Let’s be clear. The customer is very rarely right. The misapprehension that companies should always give their customers what they demand, when they demand it, has been used to the advantage of many an arsehole over the past 5 decades. As a result, the relationship between customer and service provider in the 21st century is like that of a skilled extortionist and a powerless serf, with the customer wielding power like a giant baseball bat, ready to brain the unsuspecting salesperson with their skewed interpretation of The Consumer Rights Act 2015.
But this wasn’t the only nonsensical statement hammered into the public consciousness back in the day.

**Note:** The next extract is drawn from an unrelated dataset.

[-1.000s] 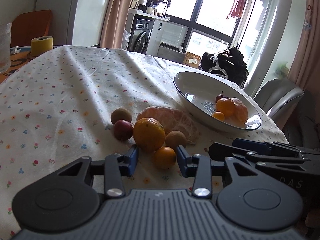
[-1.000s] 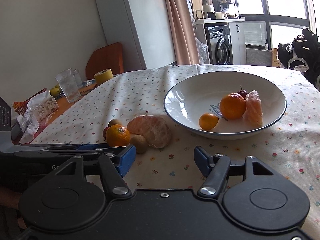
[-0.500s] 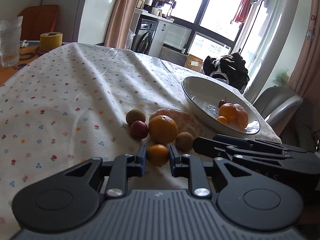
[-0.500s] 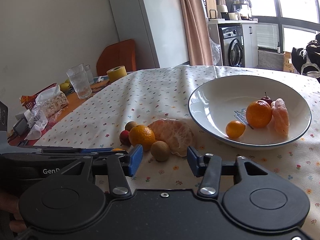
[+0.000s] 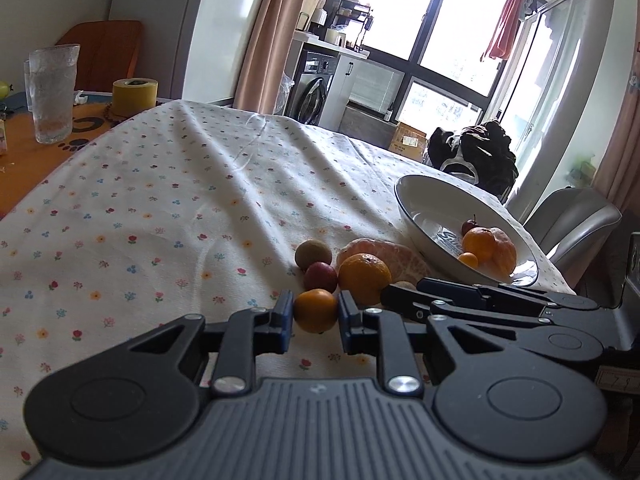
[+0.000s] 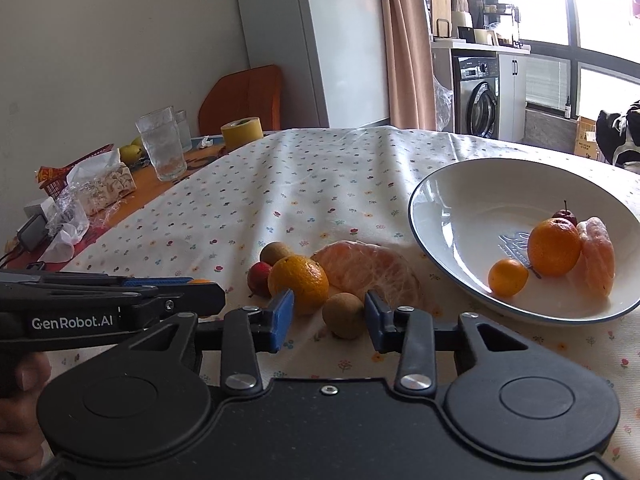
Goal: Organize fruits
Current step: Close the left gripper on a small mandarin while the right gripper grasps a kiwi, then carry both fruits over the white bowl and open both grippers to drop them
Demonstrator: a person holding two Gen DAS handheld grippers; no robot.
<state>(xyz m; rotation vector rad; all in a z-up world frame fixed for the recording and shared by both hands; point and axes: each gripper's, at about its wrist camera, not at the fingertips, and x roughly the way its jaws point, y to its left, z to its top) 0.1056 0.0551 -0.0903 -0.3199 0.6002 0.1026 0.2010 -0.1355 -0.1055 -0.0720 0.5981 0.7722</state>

Breakfast is the most important meal of the day: No it isn’t. It’s the most useless meal of the day unless you are a growing child or an elite athlete. The notion dates from the 1950’s and was cooked up by the Egg Marketing Board in a bid to sell more eggs. These days breakfast is a Pain au Chocolat and a quart of sugary latte, specially designed for you to fall asleep at your desk at 3pm when your blood sugar plummets.
Form follows function: What does this even mean? This pretentious epithet is bleated by people who think they know something about design, but it still doesn’t explain why Polo Mints have a hole in the middle, or why the label on a bottle of Angostura bitters is 3 times too big for the bottle. Or why trainers are white.